トレイくんはしばらく悩んでいたが(その間もずっと弓矢について語っていた)、どうやらお気に入りの矢を見つけられたようで買ってきますねとレジに行った。
その間暇だったので店の中におまけ程度に売ってあるキーホルダーやらを見ていた。女の子向けであろう、ぬいぐるみやキーホルダーが置いてあった。ふとその中の、モーグリのぬいぐるみが目に止まった。あ、ちょっと可愛いかも。手に取ってみると両手に収まるくらいのサイズのモーグリはやっぱり可愛くて、わたしはつい顔をほころんだ。


「欲しいんですか?」
「あ、ううん、ちょっと気になっただけ」
「モーグリのぬいぐるみですか…」


トレイくんはわたしの手からモーグリのぬいぐるみを取ると、にこりと笑って「買いましょう」と言ったのでわたしは一瞬呆気に取られた。

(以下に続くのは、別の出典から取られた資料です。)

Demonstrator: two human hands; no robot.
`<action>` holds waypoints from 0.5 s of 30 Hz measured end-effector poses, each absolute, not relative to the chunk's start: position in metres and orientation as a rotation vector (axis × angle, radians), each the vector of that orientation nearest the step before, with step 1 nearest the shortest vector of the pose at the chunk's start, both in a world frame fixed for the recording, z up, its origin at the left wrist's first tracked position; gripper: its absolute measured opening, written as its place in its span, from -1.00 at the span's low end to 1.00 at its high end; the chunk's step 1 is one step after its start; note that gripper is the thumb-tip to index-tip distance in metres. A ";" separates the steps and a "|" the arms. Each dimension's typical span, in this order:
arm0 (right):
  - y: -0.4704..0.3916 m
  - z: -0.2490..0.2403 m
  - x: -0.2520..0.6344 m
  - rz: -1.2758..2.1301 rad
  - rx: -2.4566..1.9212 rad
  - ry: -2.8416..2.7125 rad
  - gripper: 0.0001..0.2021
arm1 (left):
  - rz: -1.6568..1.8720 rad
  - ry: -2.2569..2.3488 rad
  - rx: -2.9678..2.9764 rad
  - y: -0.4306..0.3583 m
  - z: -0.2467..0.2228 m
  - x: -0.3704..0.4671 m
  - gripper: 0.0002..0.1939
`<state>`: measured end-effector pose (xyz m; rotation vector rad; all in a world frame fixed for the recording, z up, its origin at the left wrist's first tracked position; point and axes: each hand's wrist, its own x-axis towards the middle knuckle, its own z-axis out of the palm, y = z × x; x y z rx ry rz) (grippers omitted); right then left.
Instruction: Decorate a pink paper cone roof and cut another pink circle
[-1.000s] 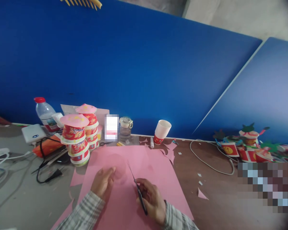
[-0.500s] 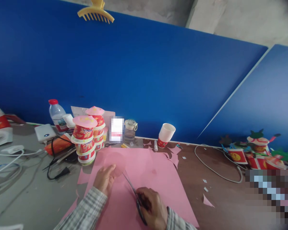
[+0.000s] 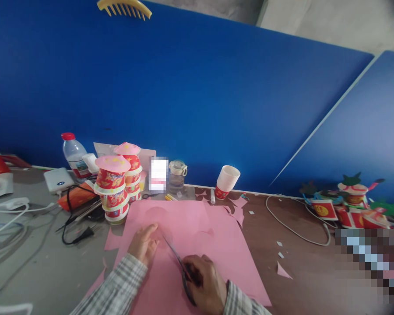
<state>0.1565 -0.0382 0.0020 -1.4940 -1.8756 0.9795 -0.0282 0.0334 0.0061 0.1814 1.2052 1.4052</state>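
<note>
A large pink sheet (image 3: 230,262) lies flat below both hands. My left hand (image 3: 145,246) pinches a smaller piece of pink paper (image 3: 156,218) with thumb and fingers, over the sheet's left part. Dark-handled scissors (image 3: 173,251) are gripped in my right hand (image 3: 205,280), blades pointing up and left to the small paper's lower edge near my left fingertips. The blades look nearly closed. Where exactly the small paper ends is hard to see against the sheet of the same colour.
Stacked red cups with pink tops (image 3: 113,186) stand at the left, near a bottle (image 3: 75,157) and cables. Behind the sheet are a glass jar (image 3: 177,177) and paper cups (image 3: 227,180). Cup crafts (image 3: 353,210) and a cable (image 3: 293,238) lie at the right. A blue partition (image 3: 197,96) rises behind.
The view has shifted slightly. The scissors have moved a little left, with their blades closer together. A small curved pink scrap shows more clearly on the sheet.
</note>
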 end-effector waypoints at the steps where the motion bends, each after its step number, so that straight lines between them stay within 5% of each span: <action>1: -0.038 0.002 0.156 0.980 -1.491 -1.874 -0.70 | 1.407 1.202 0.173 0.033 0.007 -0.027 -0.83; 5: -0.038 0.001 0.155 0.980 -1.500 -1.842 -0.68 | 1.449 1.168 0.155 0.031 0.009 -0.024 -0.93; 15: -0.019 -0.006 0.163 1.396 -1.137 -1.255 -0.63 | 1.568 1.063 0.239 0.029 0.015 -0.022 -0.67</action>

「い、いいよいいよ!ちょっと気になっただけだから、気にしないで」
「いえ、今日は買い物に付き合って頂いたのでそのお礼に」


わたしは何度も大丈夫だと食い下がったのだか、私が買いたいんですと言われたらもうなにも言えなくなってしまってトレイくんにモーグリのぬいぐるみを買ってもらうことになった。悪い気もしたが、なにより嬉しかったのでわたしはありがとうと何度もお礼を言った。
ぬいぐるみを買ったあと、矢の試しに射ってみたいと闘技場に行くとトレイくんは言ったので、わたしは自分の寮に戻ることにした。トレイくんと少しでも一緒にいたかったけど、わたしは戦闘とかそういうのに疎い。だから闘技場について行っても、わたしがトレイくんにしてあげられることはなにもないのだ。だからここは大人しく寮に帰ることにした。